As shown in FIG. 13 , the vibration sensor 1300 may be a specific implementation of the vibration sensor 100 in FIG. 1 . In some embodiments, vibration sensor 1300 includes an acoustic transducer 1310 and a vibration assembly. The vibrating assembly includes a cantilever beam 1321 , a mass block 1323 , a diaphragm 1322 and a plurality of mass blocks 1324 in sequence in a direction away from the acoustic transducer 1310 in the conduction channel 1311 . In some embodiments, the vibrating membrane 1322 may be a gas-permeable membrane or an air-impermeable membrane. Exemplarily, the vibrating membrane 1322 is an air-impermeable membrane. In some embodiments, the cantilever beam 1321 can also be arranged on the side of the diaphragm 1322 away from the acoustic transducer 1310 , and in this embodiment, the diaphragm 1322 can be a gas-permeable membrane.

In some embodiments, the cantilever beam 1321 and the mass block 1323 may correspond to one resonance frequency; the diaphragm 1322 and the plurality of mass blocks 1324 may correspond to one or two resonance frequencies. In some embodiments, the aforementioned three resonance frequencies can be set to be different, so that the frequency response curve of the vibration sensor under the action of the vibration component 1300 has three resonance peaks, thereby forming multiple high-sensitivity frequency intervals and wider frequency band.

Fig. 14 is a schematic diagram of a modular structure of an earphone according to some embodiments of the present specification.

As shown in FIG. 14 , the earphone 1 includes a vibration system 10 for receiving vibrations (such as picking up sound) for further processing. The vibration system 10 can be the vibration component 120 in the vibration sensor 100 in FIG. 1 .

Wherein, for other functional components in the earphone 1, please refer to the general earphone 1, and further description of the remaining functional components will not be given here.

In the above scheme, at least two resonant peaks can be formed on the frequency response curve through reasonable vibrating parts and design, thereby forming multiple high-sensitivity frequency intervals and wider frequency bands.

The basic concepts have been described above, and obviously, for those skilled in the art, the above disclosure of the invention is only an example, and does not constitute a limitation to this specification. Although not expressly stated here, those skilled in the art may make various modifications, improvements and corrections to this description. Such modifications, improvements and corrections are suggested in this specification, so such modifications, improvements and corrections still belong to the spirit and scope of the exemplary embodiments of this specification.

Meanwhile, this specification uses specific words to describe the embodiments of this specification. For example, "one embodiment", "an embodiment" and/or "some embodiments" refer to a certain feature, structure or characteristic related to at least one embodiment of this specification. Therefore, it should be emphasized and noted that two or more references to "an embodiment" or "an embodiment" or "an alternative embodiment" in different places in this specification do not necessarily refer to the same embodiment . In addition, certain features, structures or characteristics in one or more embodiments of this specification may be properly combined.

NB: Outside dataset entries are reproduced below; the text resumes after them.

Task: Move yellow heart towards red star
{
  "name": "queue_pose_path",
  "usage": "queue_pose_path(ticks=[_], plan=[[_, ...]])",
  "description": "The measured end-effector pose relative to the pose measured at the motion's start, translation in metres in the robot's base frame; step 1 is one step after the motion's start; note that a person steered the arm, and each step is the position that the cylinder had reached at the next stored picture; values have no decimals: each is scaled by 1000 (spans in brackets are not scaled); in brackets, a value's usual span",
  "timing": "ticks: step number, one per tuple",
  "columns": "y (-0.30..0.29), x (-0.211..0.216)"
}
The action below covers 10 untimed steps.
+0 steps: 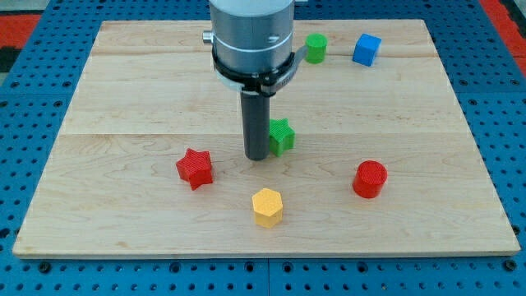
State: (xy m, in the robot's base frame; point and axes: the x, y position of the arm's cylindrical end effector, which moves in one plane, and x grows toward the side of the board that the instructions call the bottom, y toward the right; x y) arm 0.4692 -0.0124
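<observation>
Six blocks are seen on the wooden counter. A green cylinder and a blue cube are placed near the view's top, right of centre and close to each other but apart. A green star is found near the middle of the counter. A red star is set to the view's lower left of centre, and a red cylinder to the lower right, well apart from the rest. A yellow block, six-sided in outline rather than clearly heart-shaped, is placed near the view's bottom, between the two red blocks and below the green star; it is near the red star, to that star's lower right, with bare wood shown between them.

No hand is carried by the arm, so nothing is pinched or held. A dark rod is lowered from a grey housing, and my tip is set on the counter just left of the green star; whether the two are touching cannot be told. The tip is placed above the yellow block and to the right of the red star, apart from both.
</observation>
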Motion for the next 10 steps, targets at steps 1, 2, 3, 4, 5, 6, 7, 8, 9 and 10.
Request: queue_pose_path(ticks=[1, 2, 3, 4, 5, 6, 7, 8, 9, 10], plan=[[-8, -19], [-22, -26], [5, -63], [52, -117], [56, -143], [64, -181], [60, -209], [17, -207], [-6, -197], [-27, -192]])
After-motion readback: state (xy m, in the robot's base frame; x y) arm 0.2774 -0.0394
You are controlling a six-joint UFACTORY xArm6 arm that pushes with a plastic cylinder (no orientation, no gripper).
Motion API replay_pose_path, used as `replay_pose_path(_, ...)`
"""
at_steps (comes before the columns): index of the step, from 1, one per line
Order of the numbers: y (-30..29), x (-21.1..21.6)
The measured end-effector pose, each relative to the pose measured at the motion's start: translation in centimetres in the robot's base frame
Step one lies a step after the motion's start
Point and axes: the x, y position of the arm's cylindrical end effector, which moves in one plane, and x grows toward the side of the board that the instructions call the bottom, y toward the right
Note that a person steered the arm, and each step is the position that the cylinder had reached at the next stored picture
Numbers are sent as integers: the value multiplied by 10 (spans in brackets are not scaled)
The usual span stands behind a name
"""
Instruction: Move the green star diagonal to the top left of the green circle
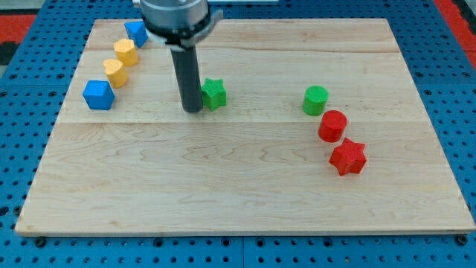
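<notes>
At mid-board, my tip (193,109), bare of any pincer, is touching the star's (214,94) left side; an off-centre shove risks it spinning away short of the green circle (315,100).

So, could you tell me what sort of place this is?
Probably a robot lab bench: a wooden board lies on blue perforated panels, with small blocks like the green star beside my tip.

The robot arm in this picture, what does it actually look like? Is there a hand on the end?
No hand. From the view's top hangs a round, grey metallic housing, and out of it comes one straight, dark, smooth cylindrical rod. Its lower end, my tip, is blunt and sits just left of the green star. No cables, markings or sleeves show; the arm above is cut off.
</notes>
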Motion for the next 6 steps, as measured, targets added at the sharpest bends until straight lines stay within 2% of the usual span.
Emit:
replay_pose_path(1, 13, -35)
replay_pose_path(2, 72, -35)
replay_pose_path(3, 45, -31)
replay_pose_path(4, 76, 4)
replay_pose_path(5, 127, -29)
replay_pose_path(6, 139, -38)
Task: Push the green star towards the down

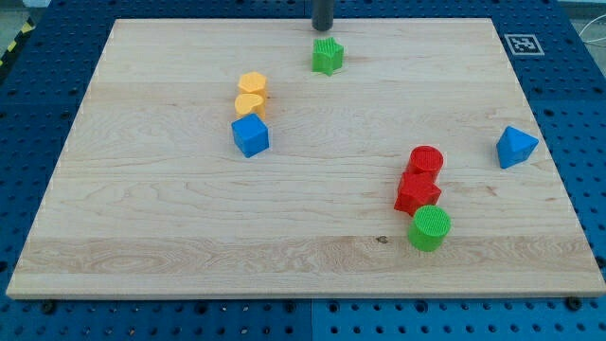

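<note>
The green star (328, 55) lies near the view's top edge of the wooden board (170, 208), a little right of centre. My tip (323, 27) stands just above the star towards the view's top, close to it; I cannot tell if it touches. Only the lowest part of the dark rod shows at the top edge of the view.
Two yellow blocks (251, 93) sit stacked above a blue cube (250, 135) at the left of centre. A red cylinder (426, 160), a red star (417, 192) and a green cylinder (430, 228) form a column at the lower right. A blue pyramid-like block (515, 146) lies at the right.
</note>
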### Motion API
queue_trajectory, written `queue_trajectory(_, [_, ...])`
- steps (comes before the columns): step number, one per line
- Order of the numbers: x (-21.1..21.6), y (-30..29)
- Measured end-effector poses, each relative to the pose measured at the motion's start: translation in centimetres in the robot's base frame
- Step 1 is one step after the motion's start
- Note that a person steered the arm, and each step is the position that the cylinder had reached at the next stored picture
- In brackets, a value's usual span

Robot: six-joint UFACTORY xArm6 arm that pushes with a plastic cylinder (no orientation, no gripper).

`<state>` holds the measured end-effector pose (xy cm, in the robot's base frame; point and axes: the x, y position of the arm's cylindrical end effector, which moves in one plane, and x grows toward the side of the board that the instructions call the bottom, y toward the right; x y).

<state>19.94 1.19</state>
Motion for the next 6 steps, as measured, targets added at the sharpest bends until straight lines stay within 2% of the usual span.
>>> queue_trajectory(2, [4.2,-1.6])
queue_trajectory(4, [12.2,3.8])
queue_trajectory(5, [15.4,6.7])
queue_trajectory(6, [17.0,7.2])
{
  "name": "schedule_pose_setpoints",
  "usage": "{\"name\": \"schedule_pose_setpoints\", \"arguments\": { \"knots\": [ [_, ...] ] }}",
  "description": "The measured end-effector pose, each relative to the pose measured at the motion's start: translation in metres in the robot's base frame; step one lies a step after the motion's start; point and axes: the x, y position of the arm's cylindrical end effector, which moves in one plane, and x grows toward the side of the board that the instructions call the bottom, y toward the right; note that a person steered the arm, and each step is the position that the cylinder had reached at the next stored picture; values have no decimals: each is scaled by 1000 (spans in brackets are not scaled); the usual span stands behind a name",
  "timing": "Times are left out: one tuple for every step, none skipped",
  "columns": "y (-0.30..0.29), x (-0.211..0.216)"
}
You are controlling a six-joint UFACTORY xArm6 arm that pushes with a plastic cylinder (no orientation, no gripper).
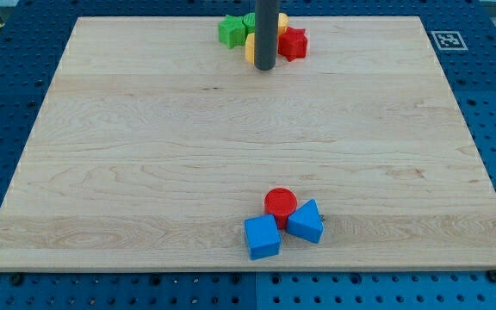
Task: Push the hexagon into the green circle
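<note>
My dark rod comes down at the view's top centre, and my tip (265, 67) rests on the board just below a tight cluster of blocks. A yellow block (251, 49), perhaps the hexagon, shows at the rod's left edge, mostly hidden behind it. A green circle (250, 21) peeks out above it, also partly hidden. A green star-like block (231, 32) lies to the cluster's left. A red star-like block (293, 43) lies to the rod's right. Another bit of yellow (282, 20) shows above the red block.
Near the view's bottom centre sit a red circle (281, 203), a blue cube (262, 237) and a second blue block (306, 222), all touching. The wooden board (102, 172) lies on a blue pegboard table, with a marker tag (446, 40) at the top right.
</note>
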Motion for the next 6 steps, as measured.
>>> {"name": "schedule_pose_setpoints", "arguments": {
  "knots": [
    [0,16],
    [0,11],
    [0,-2],
    [0,-13],
    [0,-14],
    [-2,10]
  ]
}}
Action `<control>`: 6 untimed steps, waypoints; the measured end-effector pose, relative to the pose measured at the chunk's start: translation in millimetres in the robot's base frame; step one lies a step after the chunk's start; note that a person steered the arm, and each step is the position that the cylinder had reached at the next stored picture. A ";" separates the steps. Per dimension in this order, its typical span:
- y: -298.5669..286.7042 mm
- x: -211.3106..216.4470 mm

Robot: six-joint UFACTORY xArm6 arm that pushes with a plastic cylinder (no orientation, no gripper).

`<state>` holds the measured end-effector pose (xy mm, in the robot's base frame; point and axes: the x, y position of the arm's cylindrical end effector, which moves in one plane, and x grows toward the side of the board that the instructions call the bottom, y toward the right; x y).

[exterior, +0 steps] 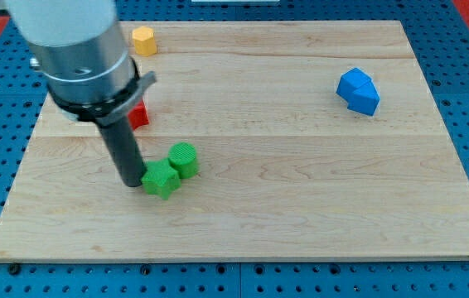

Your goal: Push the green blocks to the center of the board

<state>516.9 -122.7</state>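
Observation:
Two green blocks lie left of the board's middle: a green star-shaped block [160,179] and a green round cylinder [184,159], touching each other, the cylinder up and to the right of the star. My tip [131,183] rests on the board right against the star block's left side. The rod rises from there up to the arm's grey body at the view's top left.
A red block [138,115] sits partly hidden behind the rod, above the green pair. A yellow block [143,40] lies near the board's top edge at left. A blue block [358,91] lies at the upper right. The wooden board [301,207] ends on a blue pegboard surround.

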 end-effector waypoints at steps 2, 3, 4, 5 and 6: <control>-4.1 36.3; 11.6 25.6; 35.7 3.6; 45.1 -1.6; 45.3 -2.9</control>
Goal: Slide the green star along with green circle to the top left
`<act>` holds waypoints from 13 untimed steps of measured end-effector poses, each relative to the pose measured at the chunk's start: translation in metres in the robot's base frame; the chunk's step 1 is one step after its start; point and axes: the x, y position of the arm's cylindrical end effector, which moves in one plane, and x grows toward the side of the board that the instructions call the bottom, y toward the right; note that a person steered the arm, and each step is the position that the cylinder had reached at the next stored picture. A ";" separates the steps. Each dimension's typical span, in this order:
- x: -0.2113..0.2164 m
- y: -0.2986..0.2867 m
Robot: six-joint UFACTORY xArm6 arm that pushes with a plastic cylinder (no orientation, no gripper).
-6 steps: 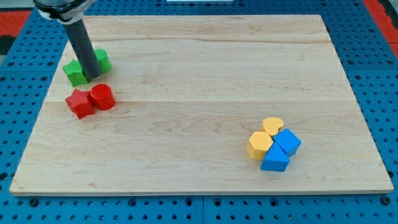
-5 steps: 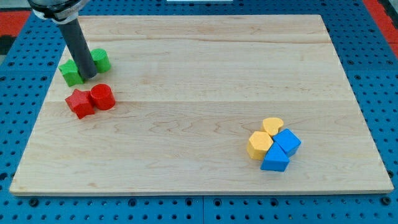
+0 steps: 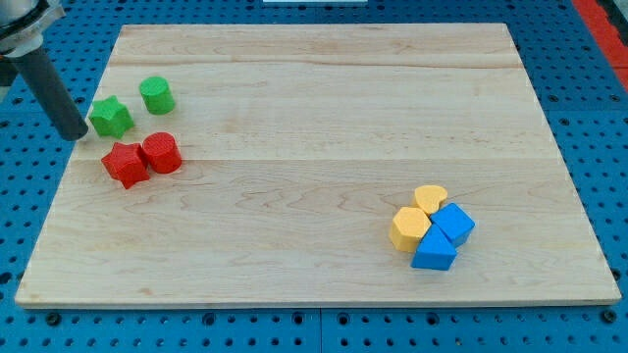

In addition, those skilled in the art will understand that various aspects of this specification can be illustrated and described by several patentable categories or situations, including any new and useful process, machine, product or combination of substances or their combination Any new and useful improvements. Correspondingly, various aspects of this specification may be entirely executed by hardware, may be entirely executed by software (including firmware, resident software, microcode, etc.), or may be executed by a combination of hardware and software. The above hardware or software may be referred to as "block", "module", "engine", "unit", "component" or "system". Additionally, aspects of this specification may be embodied as a computer product comprising computer readable program code on one or more computer readable media.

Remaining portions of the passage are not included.